= Oncology Care Model =

Medicare payment model for cancer care

The Oncology Care Model (OCM) is an episode-based payment system developed by the Center for Medicare and Medicaid Innovation. The multipayer model is designed for discrete instances of care, especially those involving chemotherapy, which triggers the six-month episode. The program combines fee-for-service (FFS) payments for established services, monthly payments for additional care under a structured guideline, and performance-based payments weighed against quality metrics and benchmarks.

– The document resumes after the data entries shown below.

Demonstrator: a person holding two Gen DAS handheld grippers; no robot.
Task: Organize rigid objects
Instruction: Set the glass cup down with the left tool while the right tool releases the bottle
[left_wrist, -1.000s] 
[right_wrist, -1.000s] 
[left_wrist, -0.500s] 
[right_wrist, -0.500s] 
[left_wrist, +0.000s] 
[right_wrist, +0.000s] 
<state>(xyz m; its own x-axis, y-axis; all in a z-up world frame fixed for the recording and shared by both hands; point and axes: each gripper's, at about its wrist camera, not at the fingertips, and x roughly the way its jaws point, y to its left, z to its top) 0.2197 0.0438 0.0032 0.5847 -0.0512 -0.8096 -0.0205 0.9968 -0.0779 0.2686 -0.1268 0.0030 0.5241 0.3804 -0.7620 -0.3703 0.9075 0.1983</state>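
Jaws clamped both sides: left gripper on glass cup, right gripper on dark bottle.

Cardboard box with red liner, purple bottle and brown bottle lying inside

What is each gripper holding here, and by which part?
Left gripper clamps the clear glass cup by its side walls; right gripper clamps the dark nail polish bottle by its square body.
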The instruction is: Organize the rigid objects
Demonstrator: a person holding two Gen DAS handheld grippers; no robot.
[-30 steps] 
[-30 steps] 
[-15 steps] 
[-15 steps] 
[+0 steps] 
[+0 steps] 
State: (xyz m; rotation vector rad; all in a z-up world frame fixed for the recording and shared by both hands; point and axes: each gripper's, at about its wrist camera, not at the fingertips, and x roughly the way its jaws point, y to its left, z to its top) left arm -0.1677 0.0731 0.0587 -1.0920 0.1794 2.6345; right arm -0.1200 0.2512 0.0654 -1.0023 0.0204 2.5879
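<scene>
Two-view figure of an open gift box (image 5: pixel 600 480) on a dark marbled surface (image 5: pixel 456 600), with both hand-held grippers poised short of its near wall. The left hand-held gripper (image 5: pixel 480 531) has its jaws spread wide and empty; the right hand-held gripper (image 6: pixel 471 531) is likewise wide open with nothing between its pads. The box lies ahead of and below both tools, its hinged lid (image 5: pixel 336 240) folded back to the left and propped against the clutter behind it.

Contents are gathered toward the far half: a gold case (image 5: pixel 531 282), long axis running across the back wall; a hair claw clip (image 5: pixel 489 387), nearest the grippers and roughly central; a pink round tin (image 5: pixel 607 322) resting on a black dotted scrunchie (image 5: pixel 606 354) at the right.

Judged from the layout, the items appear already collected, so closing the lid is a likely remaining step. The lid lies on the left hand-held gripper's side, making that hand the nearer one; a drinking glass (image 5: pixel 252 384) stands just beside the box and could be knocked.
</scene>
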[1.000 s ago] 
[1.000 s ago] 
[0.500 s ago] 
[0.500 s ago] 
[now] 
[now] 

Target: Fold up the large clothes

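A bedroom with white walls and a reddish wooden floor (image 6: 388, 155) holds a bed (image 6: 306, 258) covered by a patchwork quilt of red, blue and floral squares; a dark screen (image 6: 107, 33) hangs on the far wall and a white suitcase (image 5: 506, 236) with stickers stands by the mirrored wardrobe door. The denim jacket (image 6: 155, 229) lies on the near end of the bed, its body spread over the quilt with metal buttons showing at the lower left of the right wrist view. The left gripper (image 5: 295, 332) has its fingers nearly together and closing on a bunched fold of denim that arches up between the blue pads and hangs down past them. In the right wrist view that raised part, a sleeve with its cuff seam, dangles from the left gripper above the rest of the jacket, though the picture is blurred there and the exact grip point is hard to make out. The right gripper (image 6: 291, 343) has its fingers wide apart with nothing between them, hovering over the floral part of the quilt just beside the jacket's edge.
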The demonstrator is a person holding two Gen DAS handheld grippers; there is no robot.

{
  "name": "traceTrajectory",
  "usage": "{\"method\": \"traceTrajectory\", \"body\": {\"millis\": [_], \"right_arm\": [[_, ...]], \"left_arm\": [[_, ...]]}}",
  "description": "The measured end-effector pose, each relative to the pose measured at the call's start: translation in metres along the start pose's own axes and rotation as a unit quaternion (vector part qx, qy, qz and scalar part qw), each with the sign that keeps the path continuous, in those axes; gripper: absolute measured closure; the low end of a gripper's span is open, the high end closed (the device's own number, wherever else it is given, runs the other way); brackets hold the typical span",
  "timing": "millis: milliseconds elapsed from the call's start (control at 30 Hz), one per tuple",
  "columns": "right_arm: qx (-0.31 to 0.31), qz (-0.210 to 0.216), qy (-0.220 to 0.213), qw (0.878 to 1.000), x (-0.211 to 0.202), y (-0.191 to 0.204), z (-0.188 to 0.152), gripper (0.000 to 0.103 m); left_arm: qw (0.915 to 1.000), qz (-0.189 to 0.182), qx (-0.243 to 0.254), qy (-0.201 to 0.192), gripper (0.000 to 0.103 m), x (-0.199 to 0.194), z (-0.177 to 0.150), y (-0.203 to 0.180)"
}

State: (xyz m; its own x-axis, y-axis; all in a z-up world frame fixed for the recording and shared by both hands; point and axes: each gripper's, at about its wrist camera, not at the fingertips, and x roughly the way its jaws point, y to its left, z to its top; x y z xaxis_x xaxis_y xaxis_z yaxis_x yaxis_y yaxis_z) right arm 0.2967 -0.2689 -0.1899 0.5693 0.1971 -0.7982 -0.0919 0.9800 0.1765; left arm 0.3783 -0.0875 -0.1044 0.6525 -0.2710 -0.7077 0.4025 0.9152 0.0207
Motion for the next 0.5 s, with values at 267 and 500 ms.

OCM is part of a general move away from the FFS model, "which pays doctors and hospitals according to the number of procedures they do, toward value-based care, which pays based on what helps patients get better." This idea was advanced by the Affordable Care Act (ACA), which was signed into law on March 23, 2010. As of 18 March 2017, OCM is being utilized by 190 healthcare provider groups, which include over 3,000 physicians in the United States. Along with Centers for Medicare and Medicaid Services, the payment system is accepted by 16 other health care coverage programs in the US. The payment model went into operation in July 2016, and barring changes to the Affordable Care Act, is slated to run until 2021. Over this five-year period, it is estimated that the model will be used for $6 billion spent on medical care to 155,000 patients.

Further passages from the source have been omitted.